Intervista a Roberto Pegorini 




A tu per tu con l’autore


 

Partiamo proprio da te, Roberto. Giornalista, scrittore, grande esperto di noir e lettore sopraffino. Ti identifichi e realizzi  con uno di questi tuoi aspetti in particolare o pensi che la scrittura possa essere per te la sintesi e la realizzazione di tutto quanto?

Mi viene sempre difficile parlare di me. Sono giornalista da trent’anni e scrittore di noir da una quindicina. Sono due professioni che hanno punti in comune, come si può immaginare, ma anche tante differenze che possono sfuggire se non le provi in prima persona. A questo si può aggiungere la mia sfrenata passione per la lettura, in particolare di romanzi noir, gialli, thriller e crime, che un lavoro non è visto che nessuno mi paga, ma che mi prende davvero tanto tempo libero. Per tornare alla tua domanda/riflessione, diciamo che mi identifico nell’essere giornalista, mi realizzo nell’essere scrittore e mi completo immergendomi nei libri altrui, che poi mi portano a migliorare la mia vena creativa e, spero, la mia tecnica narrativa.

Lo Hijab mancante, fresca uscita per i tipi di Todaro vede il ritorno di un protagonista che fin da subito aveva colpito i lettori, l’ispettore Valerio Giusti. Un personaggio molto ben sviluppato, con caratteristiche e peculiarità che ne restituiscono luci, ombre e su tutto una fortissima cifra umana. Ho l’impressione che il cognome che hai scelto per lui sia in qualche maniera una dichiarazione di intenti … sbaglio? Ci parli di lui, dall’ origine a oggi al suo futuro, per quanto puoi dirci? 

Sai che in realtà il suo cognome è nato casualmente? Tendo a usare nomi e cognomi semplici per i miei personaggi e solamente a romanzo ultimato, parlo di “Almeno non questa notte”, il primo con protagonista Valerio, mi è stato fatto notare che il cognome era appropriato. Se devo parlare di Valerio Giusti, posso dirti che l’avevo creato per un racconto inserito in un’antologia che ospitava tanti colleghi illustri. Si chiamava “Ladri a Milano”. Beh, il racconto è piaciuto talmente tanto che mi sono posto da solo la domanda: Valerio potrebbe reggere un romanzo intero? E così è finito che ne ha retti addirittura due, più un altro racconto, ma questa volta addirittura con un prequel: un Valerio Giusti agente di polizia da circa un anno. Ed è stato molto divertente immaginarlo senza il bastone del comando tra le mani anche se già con un carattere piuttosto spigoloso e già convinto che la verità deve essere messa al primo posto, davanti a qualsiasi interesse personale.

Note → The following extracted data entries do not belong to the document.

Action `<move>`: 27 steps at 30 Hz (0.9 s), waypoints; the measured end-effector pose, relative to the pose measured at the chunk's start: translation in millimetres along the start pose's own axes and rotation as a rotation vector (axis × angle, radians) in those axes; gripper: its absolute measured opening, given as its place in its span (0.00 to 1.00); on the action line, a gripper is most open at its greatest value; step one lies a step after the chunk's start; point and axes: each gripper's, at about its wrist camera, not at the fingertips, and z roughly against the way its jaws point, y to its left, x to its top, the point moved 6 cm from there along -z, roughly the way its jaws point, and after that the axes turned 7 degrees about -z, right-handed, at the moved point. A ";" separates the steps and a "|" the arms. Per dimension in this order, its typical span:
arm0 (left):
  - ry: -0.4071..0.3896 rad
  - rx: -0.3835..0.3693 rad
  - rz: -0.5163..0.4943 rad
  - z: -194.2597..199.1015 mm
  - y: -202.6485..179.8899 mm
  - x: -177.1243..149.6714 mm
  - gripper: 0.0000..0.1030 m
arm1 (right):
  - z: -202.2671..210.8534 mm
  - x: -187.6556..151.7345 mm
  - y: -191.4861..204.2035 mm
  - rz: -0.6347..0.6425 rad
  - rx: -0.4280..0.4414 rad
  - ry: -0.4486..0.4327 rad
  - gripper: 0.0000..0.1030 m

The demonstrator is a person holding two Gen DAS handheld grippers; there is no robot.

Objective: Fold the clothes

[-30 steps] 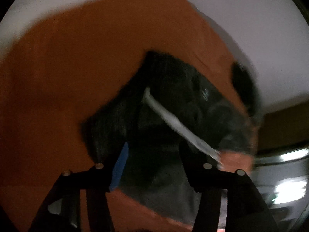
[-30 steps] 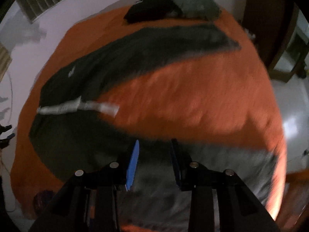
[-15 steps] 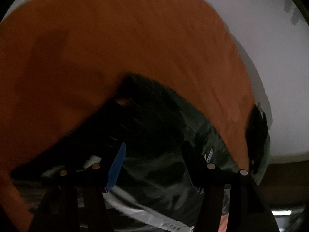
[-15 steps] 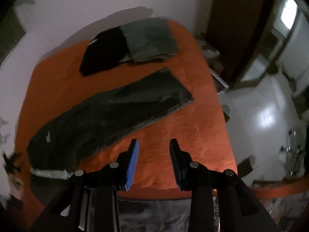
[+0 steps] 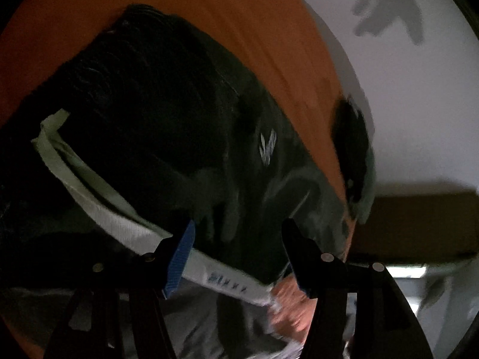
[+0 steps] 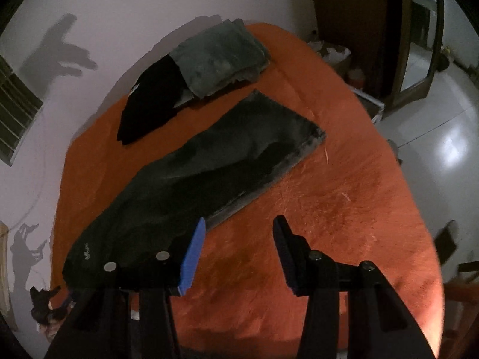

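Your dark trousers (image 6: 209, 173) lie flat along the orange bed cover (image 6: 344, 209), folded lengthwise, running from the waist at 8 o'clock in the right wrist view up to the hem at 2 o'clock. Two folded garments (image 6: 197, 74) sit well apart at 12 o'clock, near the wall.

Your right gripper (image 6: 239, 254) hangs over bare cover just beside the long edge of the trousers, jaws opening and nothing between them. To fold well, carry it toward the hem at 1 o'clock and take both layers squarely at the corner, not only the top one.

Your left gripper (image 5: 239, 257) hovers over the waist end, jaws apart and empty. The white waistband (image 5: 119, 224) crosses from 9 o'clock down to 6 o'clock in its view and passes just below the fingertips; whether it touches the blue pad is hard to tell in the blur. Pin or grip the waistband flat so the cloth does not slide when the hem comes over. Aim the hem at the waistband edge and keep the side edges lined up, since this soft, fleecy-looking fabric will likely drag on the cover.
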 end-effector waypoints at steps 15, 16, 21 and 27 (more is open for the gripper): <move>0.099 0.038 -0.218 -47.9 -38.8 -22.6 0.60 | -148.0 97.3 -115.2 -0.422 0.057 -0.043 0.44; 0.099 0.044 -0.237 -54.2 -43.0 -21.5 0.60 | -153.3 103.5 -113.0 -0.425 0.064 -0.048 0.44; 0.100 0.095 -0.323 -71.1 -53.8 -20.1 0.60 | -148.5 107.7 -97.7 -0.343 -0.055 -0.092 0.13; 0.105 0.115 -0.300 -94.2 -41.0 -13.7 0.60 | -104.2 54.7 -127.6 -0.439 -0.107 -0.122 0.11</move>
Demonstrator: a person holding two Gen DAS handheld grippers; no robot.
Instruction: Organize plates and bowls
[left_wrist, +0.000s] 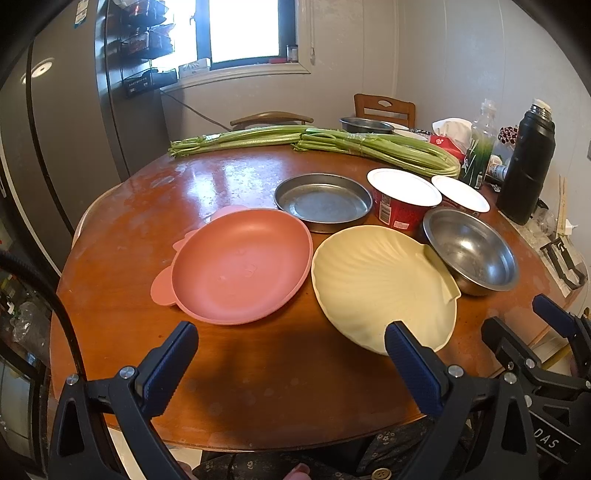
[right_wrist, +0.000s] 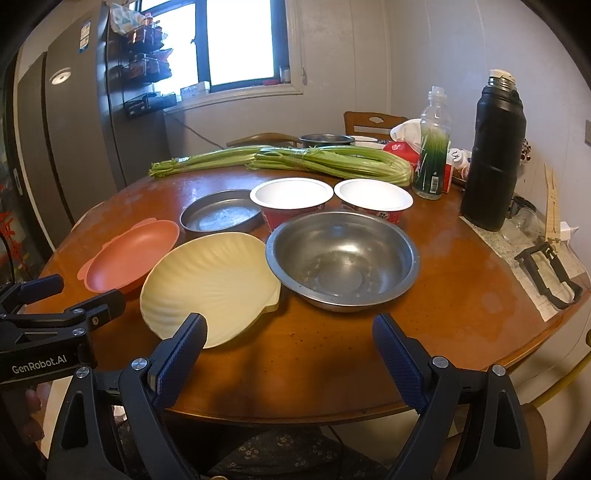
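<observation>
On the round wooden table (left_wrist: 258, 387) lie a pink plate (left_wrist: 240, 266), a cream shell-shaped plate (left_wrist: 380, 284), a flat steel dish (left_wrist: 323, 201), a steel bowl (left_wrist: 471, 251) and two red paper bowls (left_wrist: 402, 199) (left_wrist: 460, 194). My left gripper (left_wrist: 291, 356) is open and empty, above the table's near edge before the pink and cream plates. My right gripper (right_wrist: 290, 343) is open and empty, in front of the steel bowl (right_wrist: 343, 258) and the cream plate (right_wrist: 210, 284). The pink plate (right_wrist: 129, 254) lies to the left.
Celery bunches (left_wrist: 314, 142) lie across the far side. A black thermos (right_wrist: 491, 155), a clear bottle (right_wrist: 434, 147), a tissue pack and a black clip (right_wrist: 550, 273) stand at the right. A fridge (left_wrist: 55, 129) stands left; chairs stand behind the table.
</observation>
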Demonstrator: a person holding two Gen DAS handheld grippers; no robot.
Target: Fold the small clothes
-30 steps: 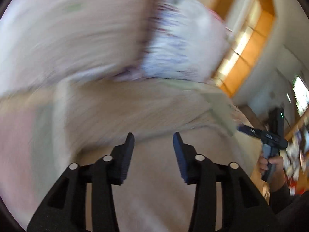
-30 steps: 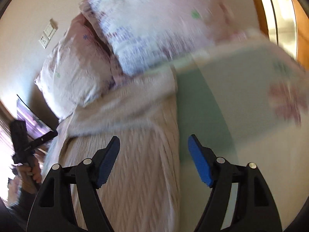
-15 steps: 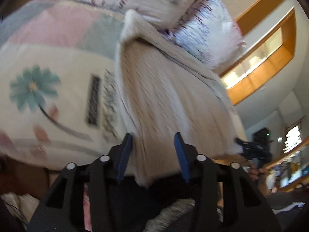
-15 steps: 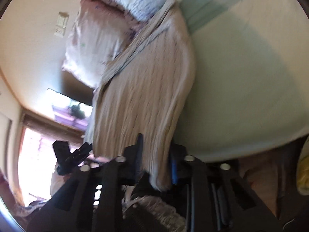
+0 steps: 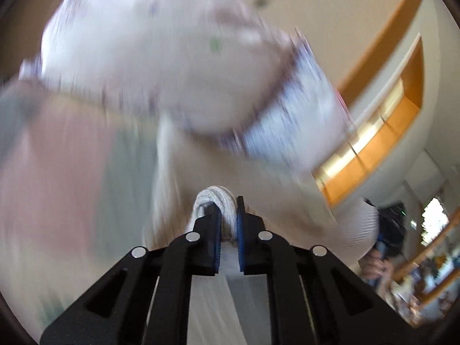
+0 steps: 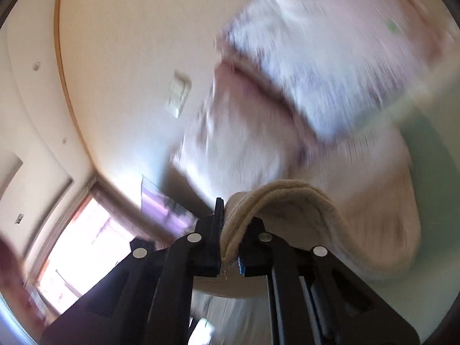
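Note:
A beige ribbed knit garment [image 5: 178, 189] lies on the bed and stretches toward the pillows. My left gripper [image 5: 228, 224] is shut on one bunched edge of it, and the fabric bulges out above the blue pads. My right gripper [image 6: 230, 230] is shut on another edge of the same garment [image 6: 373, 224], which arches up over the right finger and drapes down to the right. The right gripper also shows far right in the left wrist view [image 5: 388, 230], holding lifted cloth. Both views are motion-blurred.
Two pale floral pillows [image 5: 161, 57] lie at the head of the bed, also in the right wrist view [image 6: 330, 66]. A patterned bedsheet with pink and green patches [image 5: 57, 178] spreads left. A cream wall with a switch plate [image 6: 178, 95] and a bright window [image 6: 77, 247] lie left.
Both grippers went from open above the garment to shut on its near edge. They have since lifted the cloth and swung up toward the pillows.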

Cosa hai dato a  Valerio Giusti  di Roberto Pegorini? E cosa Valerio Giusti ha dato a Roberto Pegorini?

Qui siamo all’eterno dilemma dello scrittore: il personaggio sei tu? In realtà posso subito dirti “no”, nel senso che se mi metto a raccontare delle esperienze e del carattere di Roberto potrei fare della buona autobiografia che però è totalmente differente dallo scrivere romanzi. E poi la mia vita è affascinante per me ma sono convinto che apparirebbe noiosa agli altri. Poi è chiaro che qualcosa del sottoscritto, scivoli nel personaggio, ma credo che questo valga un po’ per tutti gli autori. Probabilmente la malinconia di fondo di Valerio, che tende a nascondere neanche tanto bene davanti agli altri, è qualcosa che appartiene anche a me. Forse il vero segreto è mettere un po’ in tutti i personaggi, principali e secondari, qualcosa di noi e non in uno solo. Per quanto riguarda la seconda parte della domanda, Valerio a me ha dato tanto. Innanzitutto mi ha permesso di entrare nella grande famiglia della Todaro Editore, compiendo un salto di qualità professionale e umano che ritengo notevole. Poi posso dire che Valerio è di una coerenza quasi ostinata e devo ammettere che da quando scrivo di lui, mi ritrovo a chiedermi se anche io riesco ad avere lo stesso atteggiamento nella vita di tutti i giorni. E spero proprio possa essere così.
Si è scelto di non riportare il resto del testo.